D: (wearily pausing) I don’t know. Maybe you’re right in one sense about this being complicated, and maybe that’s because there isn’t a moral equivalence about these kinds of situations.

G: Wait, what do you mean by that, moral equivalence?

D: Well, basically that women have more cause to be afraid of men’s anger than the reverse

G: So, what are you saying? Does that set up a double standard with respect to honesty agreements? Do you employ “man up and get honest” interventions with male acting out partners, but then refrain from coercive rhetoric with the fewer female subjects you treat?

D: I don’t think of it as a double standard. Again, I think this is a moral equivalence issue

G: How about we call it rationalized asymmetry. There. I’ve coined a new piece of therapeutic jargon

D: Yeah, I don’t know.

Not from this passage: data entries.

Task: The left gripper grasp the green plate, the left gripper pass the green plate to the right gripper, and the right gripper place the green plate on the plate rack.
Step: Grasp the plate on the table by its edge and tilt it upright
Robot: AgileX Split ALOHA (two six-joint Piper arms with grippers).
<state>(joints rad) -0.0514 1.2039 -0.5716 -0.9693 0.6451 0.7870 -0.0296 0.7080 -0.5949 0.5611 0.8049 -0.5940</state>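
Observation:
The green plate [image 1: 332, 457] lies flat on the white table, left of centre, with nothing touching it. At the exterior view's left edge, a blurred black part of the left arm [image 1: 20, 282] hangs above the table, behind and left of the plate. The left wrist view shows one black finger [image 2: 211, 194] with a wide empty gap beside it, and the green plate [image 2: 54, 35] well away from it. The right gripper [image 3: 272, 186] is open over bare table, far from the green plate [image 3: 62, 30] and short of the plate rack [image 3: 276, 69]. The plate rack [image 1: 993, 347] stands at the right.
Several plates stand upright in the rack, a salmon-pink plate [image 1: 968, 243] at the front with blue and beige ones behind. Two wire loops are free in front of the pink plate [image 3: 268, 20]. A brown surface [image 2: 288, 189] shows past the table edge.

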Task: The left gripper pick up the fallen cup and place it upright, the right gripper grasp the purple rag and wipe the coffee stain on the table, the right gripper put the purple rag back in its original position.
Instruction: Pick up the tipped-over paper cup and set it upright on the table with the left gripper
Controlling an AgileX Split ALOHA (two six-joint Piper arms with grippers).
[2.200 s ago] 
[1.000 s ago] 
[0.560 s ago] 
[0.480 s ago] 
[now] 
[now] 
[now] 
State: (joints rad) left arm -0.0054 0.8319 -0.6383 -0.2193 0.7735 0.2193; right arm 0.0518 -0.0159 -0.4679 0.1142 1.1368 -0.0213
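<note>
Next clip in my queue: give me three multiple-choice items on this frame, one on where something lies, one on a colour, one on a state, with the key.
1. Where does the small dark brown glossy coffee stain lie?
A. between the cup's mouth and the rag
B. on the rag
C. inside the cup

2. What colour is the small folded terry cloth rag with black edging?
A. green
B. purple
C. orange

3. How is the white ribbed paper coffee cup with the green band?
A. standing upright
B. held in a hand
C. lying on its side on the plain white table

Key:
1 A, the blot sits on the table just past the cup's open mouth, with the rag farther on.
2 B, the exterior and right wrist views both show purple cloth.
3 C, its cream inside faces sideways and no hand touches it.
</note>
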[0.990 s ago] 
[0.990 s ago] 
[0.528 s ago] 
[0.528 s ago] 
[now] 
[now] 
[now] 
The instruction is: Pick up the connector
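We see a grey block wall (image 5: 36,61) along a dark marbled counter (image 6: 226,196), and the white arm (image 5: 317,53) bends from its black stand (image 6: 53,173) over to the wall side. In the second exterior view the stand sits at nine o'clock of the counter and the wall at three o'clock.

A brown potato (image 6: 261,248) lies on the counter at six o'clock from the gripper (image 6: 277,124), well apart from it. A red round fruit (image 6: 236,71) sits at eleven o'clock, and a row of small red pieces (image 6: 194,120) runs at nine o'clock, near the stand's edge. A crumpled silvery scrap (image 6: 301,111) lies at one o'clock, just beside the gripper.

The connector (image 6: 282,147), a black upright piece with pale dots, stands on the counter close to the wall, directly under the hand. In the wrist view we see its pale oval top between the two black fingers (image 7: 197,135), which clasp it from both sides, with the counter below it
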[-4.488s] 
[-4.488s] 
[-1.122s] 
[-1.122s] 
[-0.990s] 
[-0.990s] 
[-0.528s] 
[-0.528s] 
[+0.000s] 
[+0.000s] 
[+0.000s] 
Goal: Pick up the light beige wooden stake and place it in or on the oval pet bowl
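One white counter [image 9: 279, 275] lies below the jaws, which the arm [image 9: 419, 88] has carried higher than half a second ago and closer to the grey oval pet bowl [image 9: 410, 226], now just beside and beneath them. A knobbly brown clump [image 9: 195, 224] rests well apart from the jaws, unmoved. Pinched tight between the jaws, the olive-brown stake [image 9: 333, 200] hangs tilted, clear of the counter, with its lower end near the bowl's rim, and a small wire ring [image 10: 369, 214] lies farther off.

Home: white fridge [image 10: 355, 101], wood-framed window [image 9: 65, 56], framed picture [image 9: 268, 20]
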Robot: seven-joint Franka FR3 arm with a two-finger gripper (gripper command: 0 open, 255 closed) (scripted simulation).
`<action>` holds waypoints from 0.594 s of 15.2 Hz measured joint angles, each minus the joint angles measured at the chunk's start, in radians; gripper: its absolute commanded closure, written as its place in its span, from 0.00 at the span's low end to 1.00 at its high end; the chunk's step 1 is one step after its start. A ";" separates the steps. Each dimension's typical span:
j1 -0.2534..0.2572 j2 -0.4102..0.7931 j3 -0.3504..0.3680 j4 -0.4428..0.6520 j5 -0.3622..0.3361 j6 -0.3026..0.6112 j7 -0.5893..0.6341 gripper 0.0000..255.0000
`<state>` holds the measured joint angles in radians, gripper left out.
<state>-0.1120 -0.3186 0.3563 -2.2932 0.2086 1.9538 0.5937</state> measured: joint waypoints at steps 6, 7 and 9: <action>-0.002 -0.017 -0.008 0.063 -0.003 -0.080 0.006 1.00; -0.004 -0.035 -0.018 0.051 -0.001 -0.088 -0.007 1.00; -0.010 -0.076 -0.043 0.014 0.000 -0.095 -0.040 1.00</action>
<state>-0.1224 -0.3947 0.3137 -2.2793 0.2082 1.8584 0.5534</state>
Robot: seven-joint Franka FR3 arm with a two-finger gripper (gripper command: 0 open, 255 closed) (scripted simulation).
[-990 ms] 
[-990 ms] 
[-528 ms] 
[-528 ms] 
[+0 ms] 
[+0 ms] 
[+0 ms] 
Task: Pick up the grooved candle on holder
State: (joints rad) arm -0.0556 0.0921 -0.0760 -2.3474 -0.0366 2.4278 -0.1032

Like I said, I just think we’re getting into the weeds here on some of these issues. People come to me, they come to you, wanting help, practical help mostly, with what to do when they’ve done something, maybe a lot of something, that they feel bad about and they want to make a repair, express their love despite whatever other feelings they have, move on and be happy. That’s what it all about, I think, and all I can say is that I think my empathy model has helped a lot of people to find spiritual wellness, forgiveness, peace, and overall happiness. Exactly how many people, I don’t know…just…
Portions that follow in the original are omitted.